The reigning champion’s advantage was halved from its largest point as Toyota’s Ott Tanak continued to apply the pressure, having fallen back on the day’s opening stage.
While his rivals went with supersoft Michelins, Ogier had soft tyres fitted to his M-Sport Ford Fiesta WRC for the day’s final stage because he “trusted” the information given to him beforehand.
He seemed to hint he was not happy with the choice when he said it was “a bit on the limit” and lost six seconds to Tanak, but also claimed that deficit was “in the plan as I wanted to have 30 [seconds over the Toyota] tonight”.

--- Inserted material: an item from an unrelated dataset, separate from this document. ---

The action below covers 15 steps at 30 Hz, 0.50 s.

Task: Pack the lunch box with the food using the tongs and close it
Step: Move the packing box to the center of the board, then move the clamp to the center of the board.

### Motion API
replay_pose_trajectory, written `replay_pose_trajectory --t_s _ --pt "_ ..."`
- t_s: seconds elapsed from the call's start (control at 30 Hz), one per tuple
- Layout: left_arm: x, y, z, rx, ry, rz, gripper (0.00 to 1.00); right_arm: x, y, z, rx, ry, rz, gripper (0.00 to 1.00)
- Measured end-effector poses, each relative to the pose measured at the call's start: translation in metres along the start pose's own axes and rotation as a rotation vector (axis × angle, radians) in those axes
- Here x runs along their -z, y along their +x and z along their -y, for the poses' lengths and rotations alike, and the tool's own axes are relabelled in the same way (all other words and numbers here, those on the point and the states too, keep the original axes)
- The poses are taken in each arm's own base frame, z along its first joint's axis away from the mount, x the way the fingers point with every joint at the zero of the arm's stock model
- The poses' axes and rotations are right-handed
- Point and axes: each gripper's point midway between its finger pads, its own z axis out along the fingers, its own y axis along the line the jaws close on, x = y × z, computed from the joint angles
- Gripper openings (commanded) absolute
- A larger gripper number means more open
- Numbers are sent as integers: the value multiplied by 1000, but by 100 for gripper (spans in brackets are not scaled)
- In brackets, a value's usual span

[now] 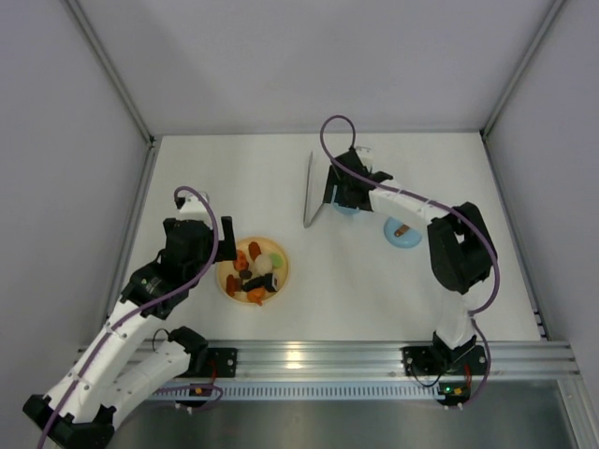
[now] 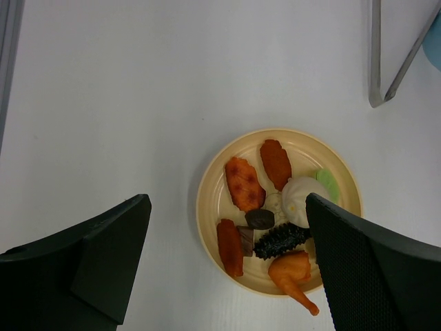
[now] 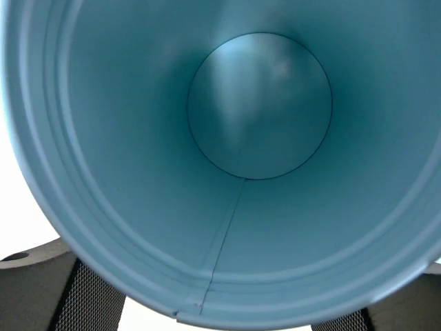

Tanak has chipped away at Ogier’s lead ever since shipping more than a minute on Saturday’s first stage, bringing the gap from 1m18.4s at that point to 33.5s after SS13.
He has four stages tomorrow to try to overhaul his 2017 WRC team-mate, but may choose to play it safe and bank second given his advantage of almost a minute over Jari-Matti Latvala.
The second Toyota is a lonely third after the final Yaris driver, Esapekka Lappi, lost several minutes with a puncture on SS11.
That dropped Lappi to fifth, behind Citroen’s Kris Meeke, but he recovered well and ended the day with a fine SS13 run that was quickest of the three Toyotas and enough to get him back into fourth.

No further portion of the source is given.